Speaking as the G20 meeting in St Andrews closed, US Treasury Secretary Tim Geithner said "experience has been mixed" in this area. He added that the US's favoured route was to impose a fee over time on banks which have required public funds.
However, France's finance minister Christine Lagarde said she supported the more radical idea of a tax.
Paying a surprise visit to St Andrews this morning, Mr Brown called for a new "economic and social contract" so that in future banks do not reap all the rewards in good times while taxpayers pick up the bill for bailouts in bad ones.
Calling for debate on the issue, Mr Brown said: "There have been proposals for an insurance fee to reflect systemic risk or a resolution fund or contingent capital arrangements or a global financial levy".
Officials said Mr Brown favoured a levy, effectively a "Tobin tax" imposed on banks' transactions such as equities, derivatives and currency trades.
Last night that goal appeared to be in disarray, as Mr Brown had pledged that "Britain will not move unless others move with us". However, some officials attending the meeting said the US and others might adopt a hostile stance to the tax as a negotiating tactic.

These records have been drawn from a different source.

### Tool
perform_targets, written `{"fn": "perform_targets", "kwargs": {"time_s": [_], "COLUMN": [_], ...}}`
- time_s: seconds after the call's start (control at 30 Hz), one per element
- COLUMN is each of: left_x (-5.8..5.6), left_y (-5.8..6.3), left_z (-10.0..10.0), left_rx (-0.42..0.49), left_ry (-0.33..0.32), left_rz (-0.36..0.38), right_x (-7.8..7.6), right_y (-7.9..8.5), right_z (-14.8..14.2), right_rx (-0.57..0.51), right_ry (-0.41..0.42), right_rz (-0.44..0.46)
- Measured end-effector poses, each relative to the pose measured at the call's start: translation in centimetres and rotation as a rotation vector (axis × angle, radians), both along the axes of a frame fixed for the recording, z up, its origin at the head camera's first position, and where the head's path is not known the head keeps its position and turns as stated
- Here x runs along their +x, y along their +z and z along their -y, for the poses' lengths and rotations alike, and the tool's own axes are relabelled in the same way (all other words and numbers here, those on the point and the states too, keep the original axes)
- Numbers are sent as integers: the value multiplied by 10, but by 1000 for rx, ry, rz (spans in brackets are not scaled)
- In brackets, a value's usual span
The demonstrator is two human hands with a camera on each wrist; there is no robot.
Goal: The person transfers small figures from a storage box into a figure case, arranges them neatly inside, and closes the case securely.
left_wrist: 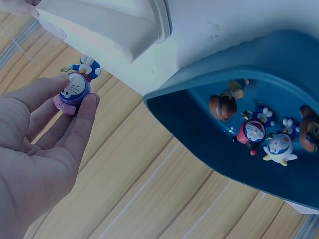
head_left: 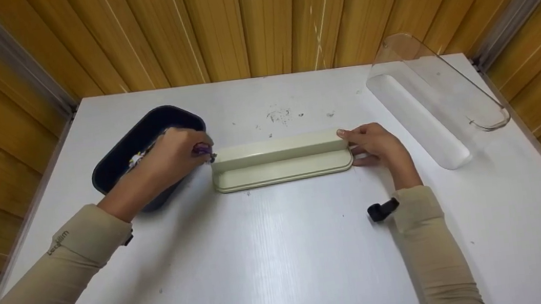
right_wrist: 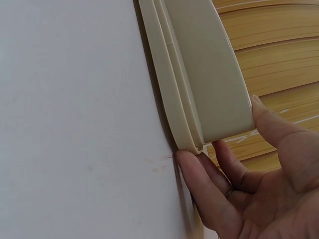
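My left hand (head_left: 172, 151) pinches a small cartoon cat figurine (left_wrist: 76, 88) between thumb and fingers. The figurine has a white whiskered face, purple on its head and a blue part with white knobs. In the head view this hand is over the right side of a dark blue bin (head_left: 109, 159), close to the left end of a cream two-step stand (head_left: 282, 167). The stand lies lengthwise on the table. At its right end, my right hand (head_left: 378, 143) grips it, thumb at the upper step and other fingers at the lower edge, as the right wrist view (right_wrist: 219, 89) confirms.
Inside the bin lie several figurines, including a red one (left_wrist: 254, 132), a white one (left_wrist: 279, 145) and a brown one (left_wrist: 223, 107). A clear cover with a white base (head_left: 441, 95) rests at the table's right. Wood-patterned panels (head_left: 264, 18) stand behind the white table (head_left: 283, 253).
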State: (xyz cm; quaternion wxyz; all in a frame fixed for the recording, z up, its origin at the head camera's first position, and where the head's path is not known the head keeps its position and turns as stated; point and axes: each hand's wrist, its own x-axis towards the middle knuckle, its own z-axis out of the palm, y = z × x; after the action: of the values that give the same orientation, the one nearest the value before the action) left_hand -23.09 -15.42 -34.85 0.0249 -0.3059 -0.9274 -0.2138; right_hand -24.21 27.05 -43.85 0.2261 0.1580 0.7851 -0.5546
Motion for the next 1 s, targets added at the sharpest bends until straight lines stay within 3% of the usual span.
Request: {"fn": "perform_targets", "kwargs": {"time_s": [0.67, 1.0], "left_x": [7, 15], "left_y": [-10, -19], "left_z": [-13, -19], "left_rx": [-1, 47], "left_ry": [1, 22], "left_rz": [38, 37], "right_x": [2, -2], "right_y": [2, 5], "right_z": [-2, 4], "right_rx": [-7, -5], "right_ry": [0, 26], "right_rz": [9, 9]}}
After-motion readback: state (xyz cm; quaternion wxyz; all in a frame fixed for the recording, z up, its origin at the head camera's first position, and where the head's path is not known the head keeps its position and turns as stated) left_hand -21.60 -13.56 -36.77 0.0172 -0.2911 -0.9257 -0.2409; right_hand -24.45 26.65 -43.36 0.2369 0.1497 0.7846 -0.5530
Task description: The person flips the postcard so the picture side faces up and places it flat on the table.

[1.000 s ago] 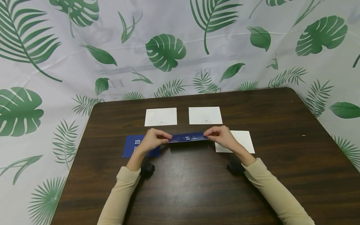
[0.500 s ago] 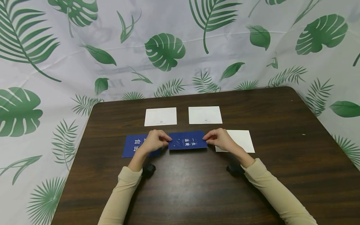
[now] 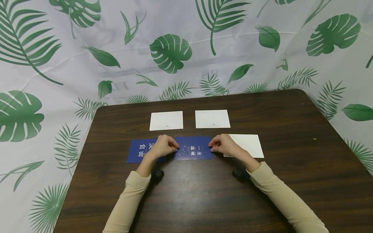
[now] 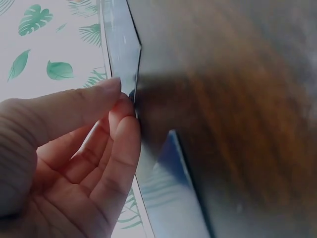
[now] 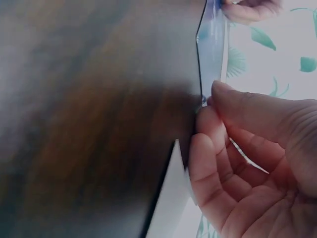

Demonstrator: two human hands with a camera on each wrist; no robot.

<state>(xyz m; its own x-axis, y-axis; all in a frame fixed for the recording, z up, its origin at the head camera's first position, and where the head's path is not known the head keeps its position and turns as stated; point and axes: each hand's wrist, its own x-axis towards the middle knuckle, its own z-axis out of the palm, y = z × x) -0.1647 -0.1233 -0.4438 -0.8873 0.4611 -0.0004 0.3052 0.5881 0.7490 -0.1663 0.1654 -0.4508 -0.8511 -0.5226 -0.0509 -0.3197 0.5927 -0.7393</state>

Finance ministers attending the group of rich and developing nations agreed that the International Monetary Fund would assess various ways to force banks to take more responsibility for the systemic risk they pose and report back in April.
These ideas can then be discussed at the G20 meetings next year in Canada in June and Korea in November.
Alistair Darling, the chancellor and the host of the two-day conference in Fife, claimed the meeting achieved a "major step forward" by agreeing a framework which will see individual countries submit growth plans and fiscal policy to the IMF early next year. These plans will be audited by the IMF and subject to peer review.
The hope is that the initiative - which is set to take at least a year - will encourage countries to work together to avoid building up similar global imbalances as in the past and to create a "framework for strong, sustainable and balanced growth".
Critics are sceptical of the plan, because it will require countries to agree on contentious issues such as trade imbalances and exchange rates.
Mr Darling had hoped to make significant progress on how to finance improvements to the environment ahead of the UN's summit in Copenhagen next month. However it proved impossible to thrash out an agreement on how much large countries should pay in subsidies to developing nations not to pollute the environment.
Mr Darling argued much "heavy lifting" had been done in St Andrews, making it easier for progress to be made in Copenhagen.
As widely expected ahead of the event, there was broad consensus that global fiscal stimulus programmes should not yet be withdrawn as the recovery is still too fragile.
In a communiqué issued at the end of the event, the G20 group said: "The recovery is uneven and remains dependent on policy support, and high unemployment is a major concern."
The document added: "We agreed to maintain support for the recovery until it is assured".